Journeys

by | Jan 9, 2021

A photo by Marco Garro is featured in the digital exhibition, “Documenting the Impact of Covid-19 through Photography: Collective Isolation in Latin America,” sponsored by ReVista and the Art, Culture, and Film program at Harvard’s David Rockefeller Center for Latin American Studies (DRCLAS.)

The exhibition, based on an Open Call for Photography launched in July 2020,  aims to create a critical visual record of our unprecedented times so they can be remembered by future generations. 2020 will be remembered as a watershed year in which a pandemic laid bare the inequalities and fissures within our society. It has also underscored the importance of living and participating in communities even while experiencing the pandemic in isolation. The exhibition seeks to promote a regional perspective from Latin America and the Caribbean of the collective isolation imposed by Covid-19.

 

Displaced migrants on the outskirts of Lima, Peru. Photo by Marco Garro

The lockdown provoked by Covid-19 in Peru has left many people without an income, obliging tens of thousands of migrants in Lima to return home to their families in the Andes and the Amazon. I photographed this migrant camp on the outskirts of Lima where many families sleep while they wait for the results of their Covid-19 tests and the government buses that will take them home.

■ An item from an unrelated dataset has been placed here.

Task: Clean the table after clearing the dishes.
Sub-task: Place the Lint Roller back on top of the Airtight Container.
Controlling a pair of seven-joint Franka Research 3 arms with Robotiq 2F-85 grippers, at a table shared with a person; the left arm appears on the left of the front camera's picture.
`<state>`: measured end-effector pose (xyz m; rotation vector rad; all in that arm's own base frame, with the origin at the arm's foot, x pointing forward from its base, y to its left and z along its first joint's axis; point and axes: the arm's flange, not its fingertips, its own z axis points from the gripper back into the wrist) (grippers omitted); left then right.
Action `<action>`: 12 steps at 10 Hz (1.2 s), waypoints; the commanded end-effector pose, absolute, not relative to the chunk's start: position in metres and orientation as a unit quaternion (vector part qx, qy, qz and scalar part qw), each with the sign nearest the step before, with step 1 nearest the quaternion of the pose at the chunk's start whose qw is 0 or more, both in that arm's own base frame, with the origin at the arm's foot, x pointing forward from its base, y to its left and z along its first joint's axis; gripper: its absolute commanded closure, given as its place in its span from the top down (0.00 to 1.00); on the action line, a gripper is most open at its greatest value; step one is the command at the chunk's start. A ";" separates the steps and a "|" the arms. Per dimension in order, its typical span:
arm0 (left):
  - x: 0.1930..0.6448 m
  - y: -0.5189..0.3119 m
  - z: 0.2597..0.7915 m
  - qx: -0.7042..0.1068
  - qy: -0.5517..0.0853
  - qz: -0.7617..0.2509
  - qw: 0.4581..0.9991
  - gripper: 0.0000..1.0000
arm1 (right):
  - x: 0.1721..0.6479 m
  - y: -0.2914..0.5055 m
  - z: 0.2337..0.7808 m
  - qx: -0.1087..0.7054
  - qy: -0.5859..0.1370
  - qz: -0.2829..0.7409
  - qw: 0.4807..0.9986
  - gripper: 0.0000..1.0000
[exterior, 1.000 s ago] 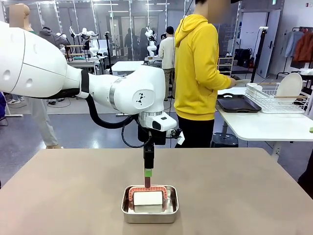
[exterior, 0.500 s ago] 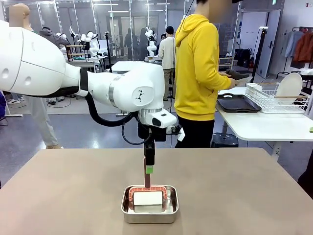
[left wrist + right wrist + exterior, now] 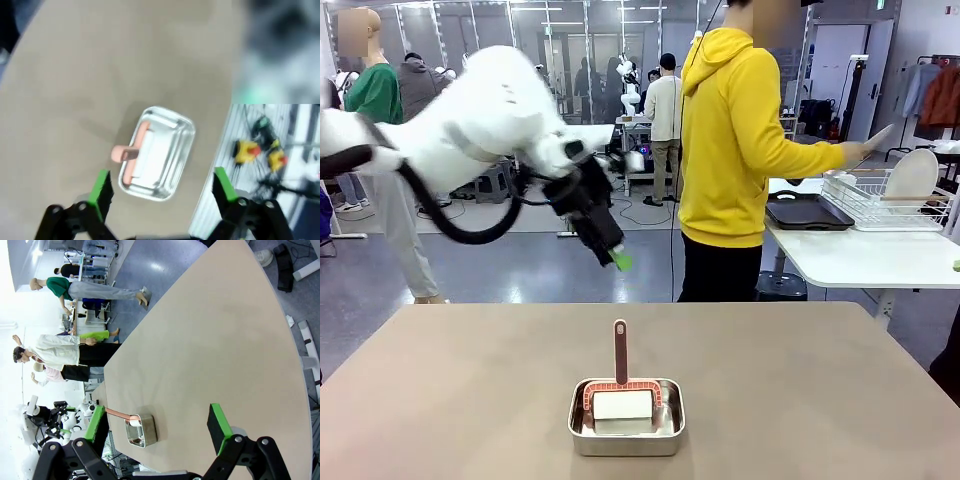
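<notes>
Jaws on both arms stand wide apart and hold nothing. From largest to smallest: the table (image 3: 800, 380) spreads its plain taupe-brown top across the front view, bare apart from one small pan near the robot's edge. Beyond it, at the white side table (image 3: 860, 255), a person in a yellow hoodie (image 3: 735, 140) is turned towards the wire dish rack (image 3: 885, 195), one hand (image 3: 855, 152) out over it; a white plate (image 3: 912, 175) leans in the rack and a dark tray (image 3: 808, 212) lies beside it. So the dishes appear to be cleared away already, and the wiping step looks to be the one in hand.

The left arm (image 3: 450, 140) is raised above the table's far left part, blurred in the picture, with the left gripper (image 3: 605, 240) well above the pan and off to its left. The right gripper (image 3: 157, 427) looks along the tabletop from the side, well apart from everything.

The small steel pan (image 3: 626, 417) holds a white sponge-like block (image 3: 623, 405) in a reddish-brown frame, and its handle (image 3: 620, 350) stands upright out of the pan. In the left wrist view the pan (image 3: 159, 152) sits between the green pads (image 3: 101, 187), far below them.

Next, I judge, a gripper must come down over the upright handle, close on it near the top, lift the wiper clear of the pan's wall and draw it across the bare top
</notes>
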<state>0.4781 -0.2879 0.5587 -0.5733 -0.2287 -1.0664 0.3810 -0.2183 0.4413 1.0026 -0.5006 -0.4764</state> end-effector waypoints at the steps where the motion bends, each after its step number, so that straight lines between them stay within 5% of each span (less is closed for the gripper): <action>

It was a little after 8 p.m. on the 40th day of the National Emergency decreed by the government. At the entrance of the Huampaní Vacation Center, in Chaclacayo, more than a hundred people—men, women with babes in arms, children with confused faces—descended from three cargo trucks to encounter a new dismal scene: dozens of people who had already come before them to camp in a dusty lot between the central highway and the  Rímac River.

“We just want to go home,” said a 23-year-old woman named  Susan Fasabi.

She had spent more than a week sleeping beside the highway with her three daughters. Her husband had lost his job as a casino watchman, and they no longer had the money to pay 300 soles for the room that they all shared.  This journey was for all or nothing.

“My mom has her little ranch in Pucallpa and it doesn’t cost anything to eat or find fish. Here in Lima they treat us like animals,” she says.

Their long march had only recently begun.

Travesías

Por Marco Garro

Una foto de Marco Garro fue seleccionado para la exposición, “Documentando el impacto de Covid-19 a través de la fotografía: Aislamiento colectivo en Latinoamérica”, auspiciado por ReVista y el Art, Culture, and Film program del David Rockefeller Center for Latin American Studies (DRCLAS) de Harvard. 

La exposición, resultado de el concurso de fotografía anunciado en Julio 2020,  busca crear un registro visual de estos tiempos sin precedentes y contribuir a nuestra futura memoria histórica. 2020 será recordado como una año decisivo en el que una pandemia dejó al descubierto las desigualdades y fisuras dentro de nuestra sociedad y la relevancia de vivir y participar de la vida en comunidad incluso mientras se vive la pandemia de forma aislada. La muestra procura promover una perspectiva regional del aislamiento colectivo impuesto por el Covid-19 desde América Latina y el Caribe. 

 

Migrantes desplazados en las afueras de Lima, Peru. Foto de Marco Garro

El cierre provocado por Covid-19 en Perú ha dejado a muchas personas sin ingresos, lo que ha obligado a decenas de miles de migrantes en Lima a intentar regresar con sus familias en los Andes y la Amazonía. Fotografié este campamento improvisado para migrantes en las afueras de Lima donde muchas familias duermen afuera mientras esperan las pruebas de Covid-19 y los autobuses del gobierno para regresar a casa. Algunos migrantes abandonaron el campamento para caminar a casa.

Eran poco después las ocho de la noche en el día cuarenta de la Emergencia Nacional.  En la entrada al Centro Vacacional  Huampaní, en Chaclacayo, más de cien personas -hombres, mujeres con bebés en brazos, niños con caras confundidas- bajaron de tres camiones de carga para encontrarse con una nueva escena desoladora: decenas de personas que ya se habían adelantado para acampar en un lote polvoriento entre la Carretera Central y el río Rímac.

“Solo queremos regresar a casa,” dice una joven de 23 años llamada Susan Fasabi. 

Ella tiene más de una semana durmiendo a lado de la Carretera Central con sus tres hijas. Su esposo perdió su trabajo de vigilante en un casino, y con ello se quedaron sin los ingresos que necesitan para pagar el cuarto de 300 soles que compartían. Esta travesía es por todo o nada.

“Mi mamá tiene su chacra en Pucallpa y no le cuesta nada comer o encontrar pescado. Aquí en Lima nos tratan cómo animales”, afirma.

Su larga marcha recién empieza.

Marco Garro is a Peruvian photographer.

Marco Garro es un fotográfo peruano.